[What the task asks] For each line below that contains the word "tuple", return that line.

Stored dataset items
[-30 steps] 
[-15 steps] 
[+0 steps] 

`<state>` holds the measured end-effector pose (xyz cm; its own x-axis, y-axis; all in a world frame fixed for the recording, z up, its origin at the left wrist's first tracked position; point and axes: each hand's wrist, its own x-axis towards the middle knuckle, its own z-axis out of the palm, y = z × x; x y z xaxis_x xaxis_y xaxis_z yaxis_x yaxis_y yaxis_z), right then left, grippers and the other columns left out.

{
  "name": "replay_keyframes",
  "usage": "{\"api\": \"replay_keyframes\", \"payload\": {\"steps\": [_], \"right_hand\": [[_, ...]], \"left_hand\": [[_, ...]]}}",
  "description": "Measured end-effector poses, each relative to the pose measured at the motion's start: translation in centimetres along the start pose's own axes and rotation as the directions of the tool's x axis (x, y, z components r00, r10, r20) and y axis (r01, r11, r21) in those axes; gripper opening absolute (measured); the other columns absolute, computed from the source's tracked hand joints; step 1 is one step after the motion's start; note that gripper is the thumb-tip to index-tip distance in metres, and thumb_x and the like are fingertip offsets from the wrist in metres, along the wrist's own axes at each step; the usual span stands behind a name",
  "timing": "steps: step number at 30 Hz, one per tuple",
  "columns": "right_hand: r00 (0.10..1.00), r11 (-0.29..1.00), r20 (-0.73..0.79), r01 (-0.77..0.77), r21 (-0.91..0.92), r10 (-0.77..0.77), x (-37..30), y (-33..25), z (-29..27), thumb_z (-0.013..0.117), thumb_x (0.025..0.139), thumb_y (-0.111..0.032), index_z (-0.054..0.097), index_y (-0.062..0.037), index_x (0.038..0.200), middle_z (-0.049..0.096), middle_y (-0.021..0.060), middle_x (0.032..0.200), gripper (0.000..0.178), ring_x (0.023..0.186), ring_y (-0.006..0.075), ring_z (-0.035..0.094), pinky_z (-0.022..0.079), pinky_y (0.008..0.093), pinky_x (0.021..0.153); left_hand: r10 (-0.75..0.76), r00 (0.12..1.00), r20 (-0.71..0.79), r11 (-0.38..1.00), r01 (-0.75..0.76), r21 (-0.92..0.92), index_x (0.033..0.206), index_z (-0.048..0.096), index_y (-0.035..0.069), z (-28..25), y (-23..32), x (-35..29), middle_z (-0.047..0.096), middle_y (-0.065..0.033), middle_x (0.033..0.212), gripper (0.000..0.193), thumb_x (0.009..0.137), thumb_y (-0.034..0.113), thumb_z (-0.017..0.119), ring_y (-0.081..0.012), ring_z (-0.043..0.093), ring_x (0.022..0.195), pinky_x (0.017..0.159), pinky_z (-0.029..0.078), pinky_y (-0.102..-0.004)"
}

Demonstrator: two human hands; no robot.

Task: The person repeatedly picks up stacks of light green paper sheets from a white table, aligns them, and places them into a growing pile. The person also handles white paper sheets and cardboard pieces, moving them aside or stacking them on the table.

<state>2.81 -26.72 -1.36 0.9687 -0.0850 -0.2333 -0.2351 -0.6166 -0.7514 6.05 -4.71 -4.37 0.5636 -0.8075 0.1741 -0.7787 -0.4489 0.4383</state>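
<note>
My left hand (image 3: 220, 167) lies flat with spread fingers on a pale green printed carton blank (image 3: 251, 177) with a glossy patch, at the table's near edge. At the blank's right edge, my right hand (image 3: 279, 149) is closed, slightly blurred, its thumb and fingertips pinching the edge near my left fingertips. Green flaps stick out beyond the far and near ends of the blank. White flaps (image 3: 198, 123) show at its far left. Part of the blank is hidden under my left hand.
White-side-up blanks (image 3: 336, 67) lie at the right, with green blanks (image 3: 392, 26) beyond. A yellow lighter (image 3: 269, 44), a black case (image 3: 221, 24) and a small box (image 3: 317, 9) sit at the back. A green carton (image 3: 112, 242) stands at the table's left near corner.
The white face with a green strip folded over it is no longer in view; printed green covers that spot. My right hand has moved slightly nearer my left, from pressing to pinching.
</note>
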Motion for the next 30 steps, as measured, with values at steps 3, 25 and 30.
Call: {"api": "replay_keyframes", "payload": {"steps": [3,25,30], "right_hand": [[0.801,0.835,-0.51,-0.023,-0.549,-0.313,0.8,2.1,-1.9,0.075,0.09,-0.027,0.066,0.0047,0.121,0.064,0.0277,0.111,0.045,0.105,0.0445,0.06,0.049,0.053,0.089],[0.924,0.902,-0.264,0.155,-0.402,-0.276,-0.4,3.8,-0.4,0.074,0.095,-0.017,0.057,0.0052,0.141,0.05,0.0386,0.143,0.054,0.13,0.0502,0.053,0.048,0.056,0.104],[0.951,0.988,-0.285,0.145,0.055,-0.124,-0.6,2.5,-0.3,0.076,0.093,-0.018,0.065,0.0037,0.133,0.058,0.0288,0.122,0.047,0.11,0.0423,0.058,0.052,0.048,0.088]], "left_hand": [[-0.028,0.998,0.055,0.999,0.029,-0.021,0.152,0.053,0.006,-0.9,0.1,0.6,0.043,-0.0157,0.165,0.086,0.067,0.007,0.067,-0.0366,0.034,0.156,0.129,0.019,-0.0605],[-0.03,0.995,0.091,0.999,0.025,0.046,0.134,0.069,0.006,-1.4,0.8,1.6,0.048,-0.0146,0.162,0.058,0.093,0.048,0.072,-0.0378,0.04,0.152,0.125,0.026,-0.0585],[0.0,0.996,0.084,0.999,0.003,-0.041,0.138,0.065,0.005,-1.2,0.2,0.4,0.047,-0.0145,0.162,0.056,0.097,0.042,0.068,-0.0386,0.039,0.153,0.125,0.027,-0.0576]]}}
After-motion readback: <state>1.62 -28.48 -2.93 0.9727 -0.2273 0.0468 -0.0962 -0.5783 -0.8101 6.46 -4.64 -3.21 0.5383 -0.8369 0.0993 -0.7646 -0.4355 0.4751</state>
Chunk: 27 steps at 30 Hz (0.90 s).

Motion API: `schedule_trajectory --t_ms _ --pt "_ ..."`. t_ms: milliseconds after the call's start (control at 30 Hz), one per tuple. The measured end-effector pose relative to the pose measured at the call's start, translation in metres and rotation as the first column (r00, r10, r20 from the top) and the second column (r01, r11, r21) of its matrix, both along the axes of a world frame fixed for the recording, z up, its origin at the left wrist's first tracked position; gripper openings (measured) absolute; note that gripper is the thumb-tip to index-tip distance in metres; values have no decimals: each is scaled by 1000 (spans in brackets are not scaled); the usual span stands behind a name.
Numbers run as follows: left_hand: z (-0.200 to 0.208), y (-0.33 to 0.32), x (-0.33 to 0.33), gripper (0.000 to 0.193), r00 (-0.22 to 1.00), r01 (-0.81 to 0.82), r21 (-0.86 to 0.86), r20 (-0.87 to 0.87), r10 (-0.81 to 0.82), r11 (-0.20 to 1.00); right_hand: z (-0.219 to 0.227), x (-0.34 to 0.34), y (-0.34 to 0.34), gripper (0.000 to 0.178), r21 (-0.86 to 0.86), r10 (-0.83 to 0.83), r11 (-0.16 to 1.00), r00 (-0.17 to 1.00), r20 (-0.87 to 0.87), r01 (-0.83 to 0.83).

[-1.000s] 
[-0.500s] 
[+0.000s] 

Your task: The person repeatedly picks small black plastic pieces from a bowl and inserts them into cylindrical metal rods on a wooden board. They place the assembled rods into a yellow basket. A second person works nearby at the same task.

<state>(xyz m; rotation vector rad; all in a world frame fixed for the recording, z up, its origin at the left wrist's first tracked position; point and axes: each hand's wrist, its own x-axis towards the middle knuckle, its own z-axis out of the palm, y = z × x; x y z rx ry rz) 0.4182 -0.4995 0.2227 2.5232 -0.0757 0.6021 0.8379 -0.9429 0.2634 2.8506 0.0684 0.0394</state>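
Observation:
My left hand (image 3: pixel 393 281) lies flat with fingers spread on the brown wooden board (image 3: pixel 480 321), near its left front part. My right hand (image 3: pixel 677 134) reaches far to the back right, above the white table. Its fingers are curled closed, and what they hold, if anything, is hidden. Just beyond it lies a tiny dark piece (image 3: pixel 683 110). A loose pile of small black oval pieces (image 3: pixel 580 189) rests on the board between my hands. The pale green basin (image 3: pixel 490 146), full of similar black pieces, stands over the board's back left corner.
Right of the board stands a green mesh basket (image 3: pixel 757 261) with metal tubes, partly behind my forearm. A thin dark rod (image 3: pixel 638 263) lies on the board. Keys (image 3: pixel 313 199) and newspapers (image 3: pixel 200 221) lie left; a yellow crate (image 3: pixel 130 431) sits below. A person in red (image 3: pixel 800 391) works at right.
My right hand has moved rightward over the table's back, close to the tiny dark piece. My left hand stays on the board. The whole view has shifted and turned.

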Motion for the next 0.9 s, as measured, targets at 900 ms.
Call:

[Completed task]
  "timing": "steps: step number at 30 Hz, one per tuple",
Motion API: `schedule_trajectory --t_ms _ --pt "_ ..."`. t_ms: milliseconds after the call's start (control at 30 Hz), one per tuple. The measured end-effector pose relative to the pose measured at the call's start, translation in metres and rotation as the first column (r00, r10, r20 from the top) and the second column (r01, r11, r21) of its matrix, both along the axes of a world frame fixed for the recording, z up, its origin at the left wrist's first tracked position; gripper openings (measured) absolute; note that gripper is the thumb-tip to index-tip distance in metres; values have no decimals: each is scaled by 1000 (spans in brackets are not scaled); the usual span stands behind a name.

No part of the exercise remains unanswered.